**ACTION ITEM:** In the listing below, a line holding "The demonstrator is" and a line holding "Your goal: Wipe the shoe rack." mark the range. Retype both exactly, with all lines between them.

**DATA EXCERPT:**
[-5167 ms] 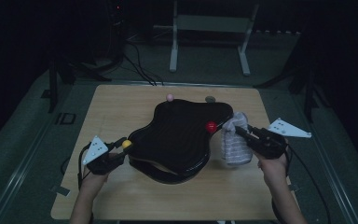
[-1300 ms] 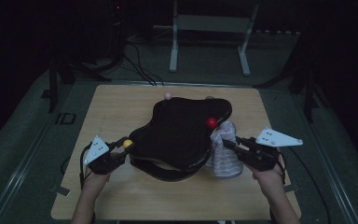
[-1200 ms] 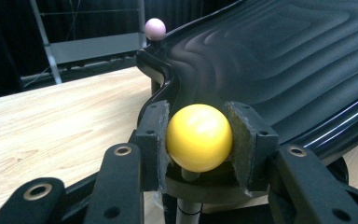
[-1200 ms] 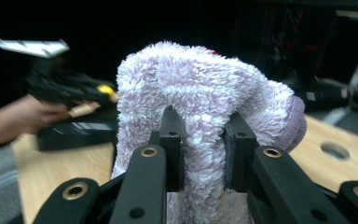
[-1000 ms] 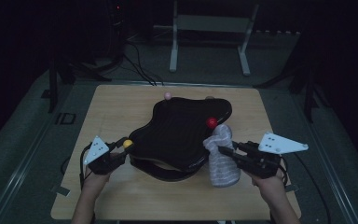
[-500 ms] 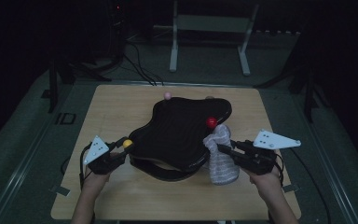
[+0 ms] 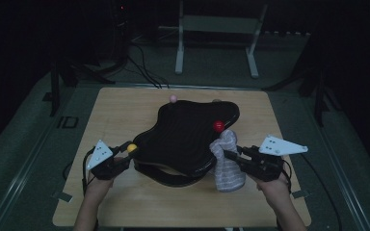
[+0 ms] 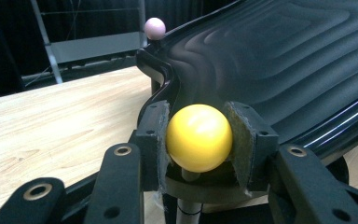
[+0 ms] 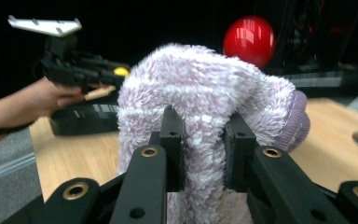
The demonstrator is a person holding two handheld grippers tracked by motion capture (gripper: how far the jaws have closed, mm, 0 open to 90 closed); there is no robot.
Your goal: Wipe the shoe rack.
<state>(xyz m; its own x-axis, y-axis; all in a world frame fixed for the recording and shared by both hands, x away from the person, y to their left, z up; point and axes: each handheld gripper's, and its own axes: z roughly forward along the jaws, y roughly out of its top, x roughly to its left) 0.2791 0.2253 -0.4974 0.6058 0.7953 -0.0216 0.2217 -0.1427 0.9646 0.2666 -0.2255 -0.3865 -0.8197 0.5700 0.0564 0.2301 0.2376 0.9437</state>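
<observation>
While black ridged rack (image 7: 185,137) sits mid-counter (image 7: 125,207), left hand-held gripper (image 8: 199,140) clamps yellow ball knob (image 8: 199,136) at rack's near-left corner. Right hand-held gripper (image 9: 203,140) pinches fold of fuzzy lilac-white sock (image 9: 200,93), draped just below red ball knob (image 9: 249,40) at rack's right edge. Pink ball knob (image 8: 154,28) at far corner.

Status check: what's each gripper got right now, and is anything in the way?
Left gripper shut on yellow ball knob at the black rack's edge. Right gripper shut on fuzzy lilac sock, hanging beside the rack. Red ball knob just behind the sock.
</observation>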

**YOUR SOLUTION:**
The demonstrator is a person holding two handheld grippers tracked by motion capture (gripper: how far the jaws have closed, mm, 0 open to 90 closed); there is no robot.
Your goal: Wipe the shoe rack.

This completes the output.